19. Planta transgênica de acordo com a reivindicação 15, caracterizada pelo fato de que o polinucleotídeo promotor tem pelo menos 70% de identidade de seqüência para um polinucleotídeo selecionado dentre o grupo consistindo de um polinucleotídeo tendo uma seqüência como especificada em SEQ ID NO:2, um polinucleotídeo compreendendo nucleotídeos 1650 a 2000 de SEQ ID NO:2, e um polinucleotídeo compreendendo nucleotídeos 1460 a 2110 de SEQ ID NO:2.

20. Planta transgênica de acordo com a reivindicação 15, caracterizada pelo fato de que o polinucleotídeo promotor tem pelo menos 70% de identidade de seqüência para um polinucleotídeo selecionado dentre o grupo consistindo de um polinucleotídeo tendo uma seqüência como especificada em SEQ ID NO:3, um polinucleotídeo compreendendo nucleotídeos 491 a 841 de SEQ ID NO:3, e um polinucleotídeo compreendendo nucleotídeos 350 a 1000 de SEQ ID NO:3.

21. Método para produzir uma planta transgênica, caracterizado pelo fato de que compreende as etapas de a) preparar uma construção compreendendo o promotor como definido na reivindicação 1 operativamente ligado a um ou mais polinucleotídeos; b) transformar uma célula de planta com a construção de a) em que o promotor induz transcrição preferida pela raiz ou induz transcrição do segundo polinucleotídeo operativamente ligado na célula de planta em resposta a um estímulo de patógeno; e c) regenerar a célula de planta transformada para produzir uma planta transgênica tendo resistência a patógeno ou resistência a patógeno melhorada.
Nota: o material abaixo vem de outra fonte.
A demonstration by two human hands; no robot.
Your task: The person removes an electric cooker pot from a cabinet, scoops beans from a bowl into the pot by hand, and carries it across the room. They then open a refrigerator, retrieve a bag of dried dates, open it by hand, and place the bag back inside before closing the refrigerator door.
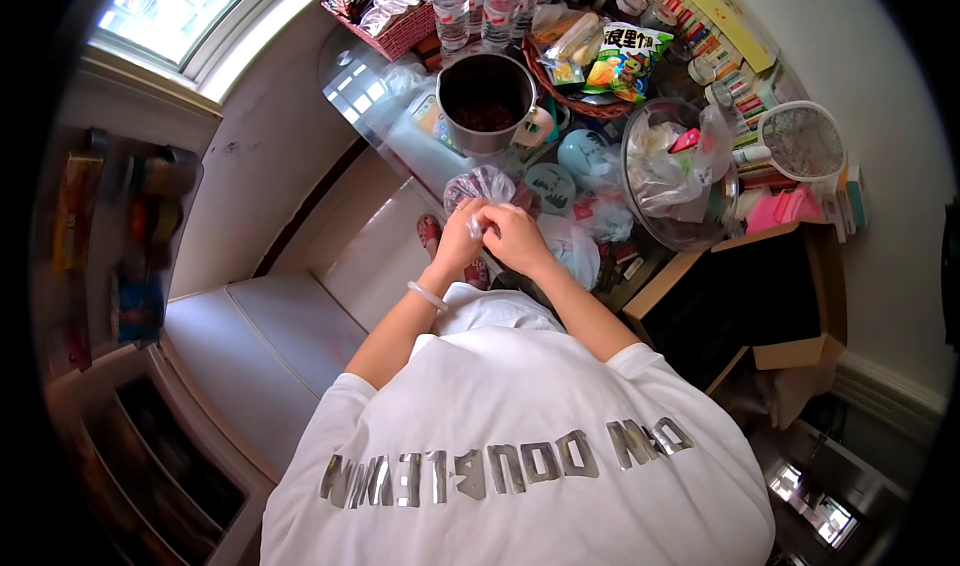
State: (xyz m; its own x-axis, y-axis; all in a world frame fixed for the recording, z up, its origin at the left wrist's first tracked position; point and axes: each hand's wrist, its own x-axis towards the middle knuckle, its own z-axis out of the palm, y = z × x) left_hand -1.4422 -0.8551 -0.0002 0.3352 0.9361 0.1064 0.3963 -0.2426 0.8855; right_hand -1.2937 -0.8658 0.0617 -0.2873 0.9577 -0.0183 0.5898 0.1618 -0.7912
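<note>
Both hands come together in front of me at the gathered neck of a clear plastic bag (482,183) with dark reddish contents. My left hand (462,238) has its fingers closed on the twisted plastic. Beside it, my right hand (517,236) pinches at the same neck, its fingertips touching those of the left. Just beyond the bag stands a metal pot (487,142) with a light handle, holding dark reddish bits at its bottom. The fingers partly hide the bag's neck.
Water bottles (452,11), a pink basket (400,36) and a snack basket (590,106) line the back of the glass table. A large clear bowl (640,191) of plastic bags sits at right. An open cardboard box (800,354) is close to my right side.
</note>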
22. Método acordo com a reivindicação 21, caracterizado pelo fato de que o polinucleotídeo operativamente ligado confere a uma planta um traço ou propriedade selecionado dentre o grupo consistindo de rendimento, resistência aumentada sob condições de estresse, qualidade nutricional aumentada, resistência aumentada a patógenos, teor de proteína ou óleo aumentado ou modificado de uma planta.

23. Método para conferir ou melhorar a resistência a patógeno em uma planta, caracterizado pelo fato de compreender a) preparar um cassete de expressão como definido na reivindicação 13 compreendendo um primeiro ácido nucleico que está em complementação anti-sentido para um segundo ácido nucleico tendo a seqüência de ácido nucleico de acordo com a reivindicação 1; b) transformar uma célula de planta com a construção de a) em que a primeira seqüência de nucleotídeo rompe ou regula de modo negativo a função regulatória da segunda seqüência de ácido nucleico; e c) regenerar a célula de planta transformada para produzir uma planta transgênica tendo resistência a patógeno ou resistência a patógeno melhorada.